Copy out each line of the material exactly. Pictures do not belong in the copy.

[The data]
Segment Open
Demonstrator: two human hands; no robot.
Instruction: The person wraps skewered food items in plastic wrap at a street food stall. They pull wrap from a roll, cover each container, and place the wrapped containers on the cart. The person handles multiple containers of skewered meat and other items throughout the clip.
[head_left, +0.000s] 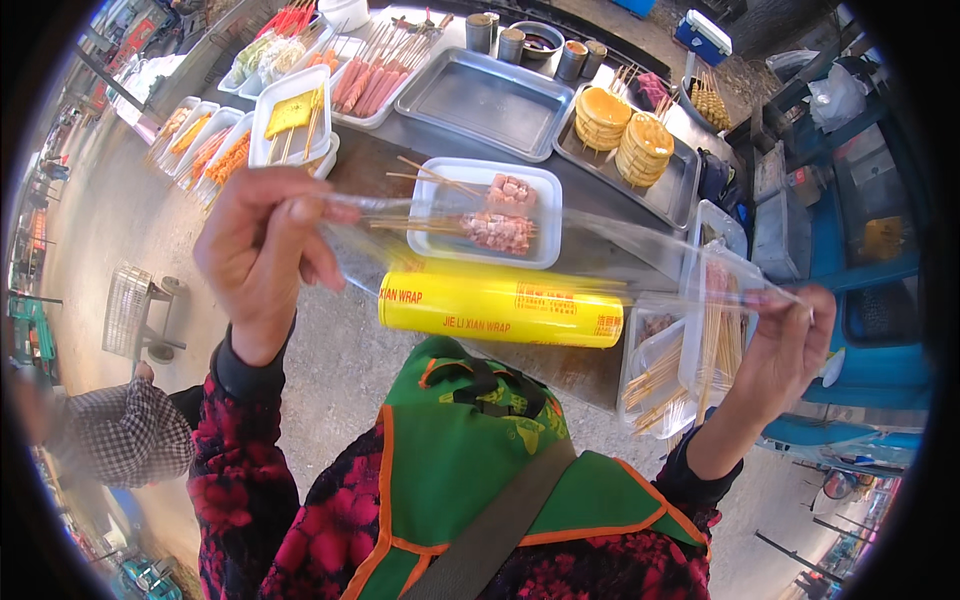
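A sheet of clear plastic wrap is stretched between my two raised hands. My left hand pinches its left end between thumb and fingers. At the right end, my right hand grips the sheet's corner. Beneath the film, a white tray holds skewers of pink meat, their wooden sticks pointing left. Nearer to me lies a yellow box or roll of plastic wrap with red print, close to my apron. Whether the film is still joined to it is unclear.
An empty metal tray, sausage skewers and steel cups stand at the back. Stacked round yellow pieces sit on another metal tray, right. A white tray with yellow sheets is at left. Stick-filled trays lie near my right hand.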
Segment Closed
[Your response]
Demonstrator: two human hands; no robot.
Instruction: The person wraps skewered food items in plastic wrap at a street food stall. They pull wrap from a roll, cover each container, and place the wrapped containers on the cart. The person handles multiple containers of skewered meat and other items throughout the clip.
[head_left, +0.000s] 
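A sheet of clear plastic wrap is stretched between my two raised hands. My left hand pinches its left end between thumb and fingers. At the right end, my right hand grips the sheet's corner. Beneath the film, a white tray holds skewers of pink meat, their wooden sticks pointing left. Nearer to me lies a yellow box or roll of plastic wrap with red print, close to my apron. Whether the film is still joined to it is unclear.
An empty metal tray, sausage skewers and steel cups stand at the back. Stacked round yellow pieces sit on another metal tray, right. A white tray with yellow sheets is at left. Stick-filled trays lie near my right hand.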

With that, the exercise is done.